Durante oito anos fui presidente do Ipeac (Instituto de Pesquisas e Assessoria do Congresso), que foi responsável pela vitalização da atividade legislativa num tempo em que a política morria.
Realizamos seminários e uma permanente reflexão sobre o Parlamento, seus problemas, suas crises e soluções. Há um acervo valioso na Casa a esse respeito. Desses estudos participaram, entre outros, Mário Simonsen, Wanderley Guilherme e o então papa da ciência política e da teoria da "distensão", o professor Huntington.
Naqueles anos, discutia-se no mundo a decadência dos Parlamentos. Cheguei a escrever duas monografias: uma sobre democracia formal e liberdade, outra sobre partidos políticos, além de um ensaio sobre "Os 150 Anos de História do Senado".
Restauramos a democracia, mas a reforma do Congresso e do sistema político, como um todo, não avançou. Permaneceu o Congresso do discurso.
Mas a instituição precisa de uma reforma profunda que possibilite que a atividade fim, de fiscalizar, controlar, acompanhar e legislar, seja exercida de maneira eficiente e motivada.

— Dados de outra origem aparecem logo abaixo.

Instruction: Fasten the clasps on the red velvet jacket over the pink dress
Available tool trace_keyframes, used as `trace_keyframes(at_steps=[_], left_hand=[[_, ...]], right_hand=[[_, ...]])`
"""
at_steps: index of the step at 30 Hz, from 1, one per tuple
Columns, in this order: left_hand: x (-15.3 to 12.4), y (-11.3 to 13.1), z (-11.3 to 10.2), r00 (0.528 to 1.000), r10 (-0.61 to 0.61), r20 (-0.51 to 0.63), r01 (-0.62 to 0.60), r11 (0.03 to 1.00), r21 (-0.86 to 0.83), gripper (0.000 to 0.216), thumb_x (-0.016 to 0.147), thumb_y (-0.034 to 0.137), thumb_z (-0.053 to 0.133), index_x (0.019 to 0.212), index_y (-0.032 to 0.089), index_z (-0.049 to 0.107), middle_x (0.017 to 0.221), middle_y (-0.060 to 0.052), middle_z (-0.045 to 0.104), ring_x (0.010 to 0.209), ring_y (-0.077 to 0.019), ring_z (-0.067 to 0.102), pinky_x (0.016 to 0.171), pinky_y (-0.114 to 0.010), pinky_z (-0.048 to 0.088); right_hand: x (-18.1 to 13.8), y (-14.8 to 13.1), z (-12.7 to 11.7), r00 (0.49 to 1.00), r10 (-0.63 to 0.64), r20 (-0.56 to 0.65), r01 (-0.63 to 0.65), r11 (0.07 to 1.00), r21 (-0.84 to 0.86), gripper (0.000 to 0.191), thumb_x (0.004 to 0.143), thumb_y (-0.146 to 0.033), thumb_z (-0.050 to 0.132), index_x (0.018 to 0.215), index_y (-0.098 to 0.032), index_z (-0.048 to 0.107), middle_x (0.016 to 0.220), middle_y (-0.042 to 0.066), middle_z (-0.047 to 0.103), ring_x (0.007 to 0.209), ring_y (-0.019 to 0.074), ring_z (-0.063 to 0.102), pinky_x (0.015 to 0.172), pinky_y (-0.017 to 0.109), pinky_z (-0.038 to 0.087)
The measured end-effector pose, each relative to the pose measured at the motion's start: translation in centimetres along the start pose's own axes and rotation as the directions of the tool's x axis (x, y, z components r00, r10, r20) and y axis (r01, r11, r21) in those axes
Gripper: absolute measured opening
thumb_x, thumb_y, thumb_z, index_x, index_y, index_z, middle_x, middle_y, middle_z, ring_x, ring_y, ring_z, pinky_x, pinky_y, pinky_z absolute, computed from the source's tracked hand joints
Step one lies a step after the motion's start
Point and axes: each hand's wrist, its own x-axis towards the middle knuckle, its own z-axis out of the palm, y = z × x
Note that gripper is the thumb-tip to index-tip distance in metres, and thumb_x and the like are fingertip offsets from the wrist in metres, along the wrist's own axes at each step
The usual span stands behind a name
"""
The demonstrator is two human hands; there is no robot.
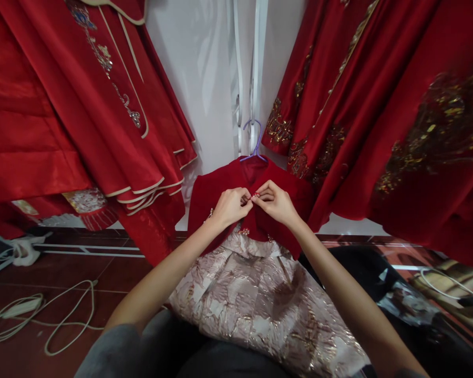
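A short red jacket point(207, 191) hangs on a purple hanger point(256, 149), over a pale pink and gold brocade skirt point(244, 294) that spreads across my lap. At the jacket's front opening, my left hand point(232, 206) pinches the front edge between closed fingers. Right beside it, my right hand point(276, 203) pinches a small red and silver ornamental button point(255, 195) at the same spot. The two sets of fingertips nearly touch and partly hide the fastening. Lower on the front sits another beaded ornament point(243, 231).
Red garments with beige piping point(114, 105) hang at the left. Red, gold-embroidered garments point(362, 115) hang at the right. Behind stands a white wall point(193, 58) with white metal rails point(256, 63). A cable point(69, 294) lies coiled on the tiled floor point(114, 273).
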Motion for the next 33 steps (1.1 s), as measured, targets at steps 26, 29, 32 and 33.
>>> trace_keyframes(at_steps=[26,29,32,33], left_hand=[[-4.1,-1.7,3.0,0.908,-0.403,0.114,0.352,0.588,-0.728,0.022,0.094,0.025,0.046,0.102,0.018,0.065,0.108,-0.011,0.072,0.101,-0.0169,0.068,0.096,-0.036,0.051],[-4.7,-1.6,3.0,0.913,-0.395,0.098,0.366,0.692,-0.623,0.023,0.095,0.034,0.048,0.102,0.022,0.067,0.115,-0.008,0.069,0.114,-0.0181,0.062,0.103,-0.036,0.045],[-5.1,-1.2,3.7,0.914,-0.397,0.079,0.375,0.757,-0.535,0.032,0.095,0.044,0.046,0.103,0.023,0.069,0.119,-0.007,0.068,0.119,-0.0201,0.059,0.107,-0.037,0.043],[-5.1,-1.0,4.0,0.921,-0.388,0.044,0.352,0.777,-0.522,0.034,0.095,0.046,0.046,0.103,0.023,0.069,0.118,-0.008,0.068,0.118,-0.0212,0.060,0.106,-0.038,0.044]], right_hand=[[-9.7,4.4,2.2,0.984,-0.056,-0.170,-0.003,0.945,-0.328,0.049,0.080,-0.020,0.058,0.128,-0.023,0.047,0.114,0.012,0.060,0.096,0.0254,0.063,0.081,0.044,0.055],[-8.8,2.5,-0.8,0.944,0.087,-0.318,-0.182,0.942,-0.283,0.019,0.083,-0.031,0.059,0.100,-0.022,0.063,0.087,0.006,0.068,0.077,0.0227,0.065,0.078,0.042,0.055],[-8.2,-0.4,-3.4,0.917,0.294,-0.270,-0.295,0.955,0.038,0.018,0.079,-0.034,0.064,0.091,-0.021,0.065,0.085,0.007,0.071,0.080,0.0232,0.067,0.076,0.038,0.056],[-8.1,-1.4,-3.8,0.913,0.361,-0.190,-0.330,0.927,0.175,0.023,0.079,-0.035,0.065,0.097,-0.021,0.064,0.087,0.007,0.071,0.079,0.0227,0.068,0.072,0.036,0.057]])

Os novos tempos exigem repensar do organograma ao fluxograma.
O Congresso americano viveu essa crise e fez este esforço depois de 45, quando procedeu profunda mudança e criou o Legislative Reference Service, de modo que o Congresso tivesse acesso à leitura das informações, através de assessoria e consultores.
A técnica moderna da feitura de leis obedece a uma sistematização que evita o pandemônio que temos de textos superpostos, tumultuados e truncados, como ainda exercitamos.
Um Congresso desintegrado, arcaico e desprestigiado será sempre um entrave no caminho da estabilização.
As relações políticas mudaram. A política é feita em todo o sistema de capilaridade do tecido da democracia participativa.
O Parlamento está debaixo da lupa da mídia porque é o poder onde os conflitos são públicos. Comecemos a reforma política pelo Congresso, para que seus defeitos não tenham condições de surgir e suas atividades possam florescer.
Sem Parlamento forte, há sempre democracia fraca. Chegou a hora do Congresso.